[Your task] Copy task. Retype the whole listing exactly, omitting any picture in it.

[Given data]
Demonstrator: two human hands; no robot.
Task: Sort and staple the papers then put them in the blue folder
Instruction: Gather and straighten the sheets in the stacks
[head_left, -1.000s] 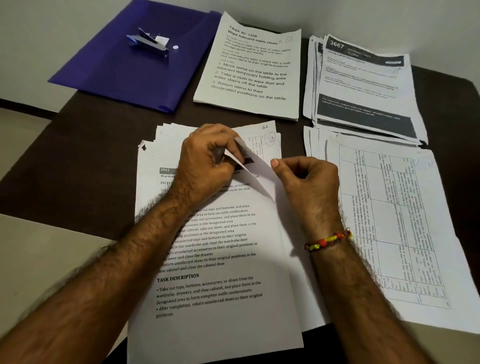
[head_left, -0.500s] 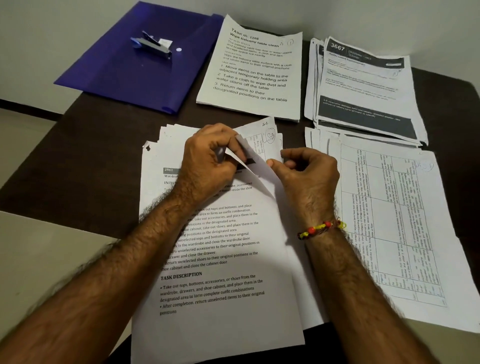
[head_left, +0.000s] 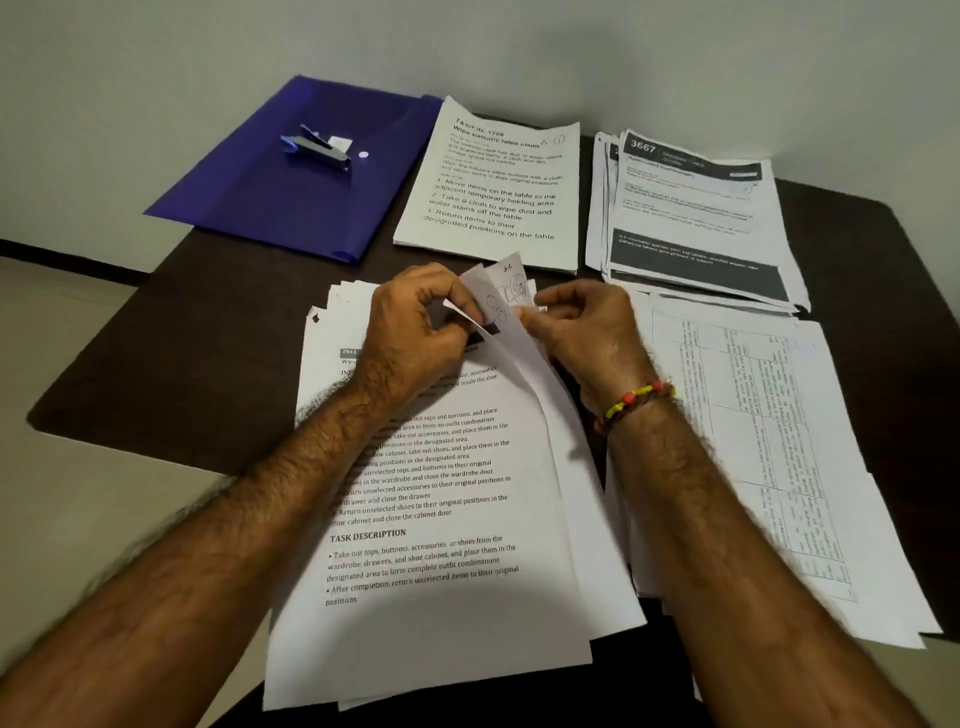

[The completed task]
Demonstrator: two human hands; no robot.
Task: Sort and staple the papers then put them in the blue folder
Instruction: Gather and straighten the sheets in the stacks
[head_left, -1.000s] 
[head_left, -0.500s] 
[head_left, +0.000s] 

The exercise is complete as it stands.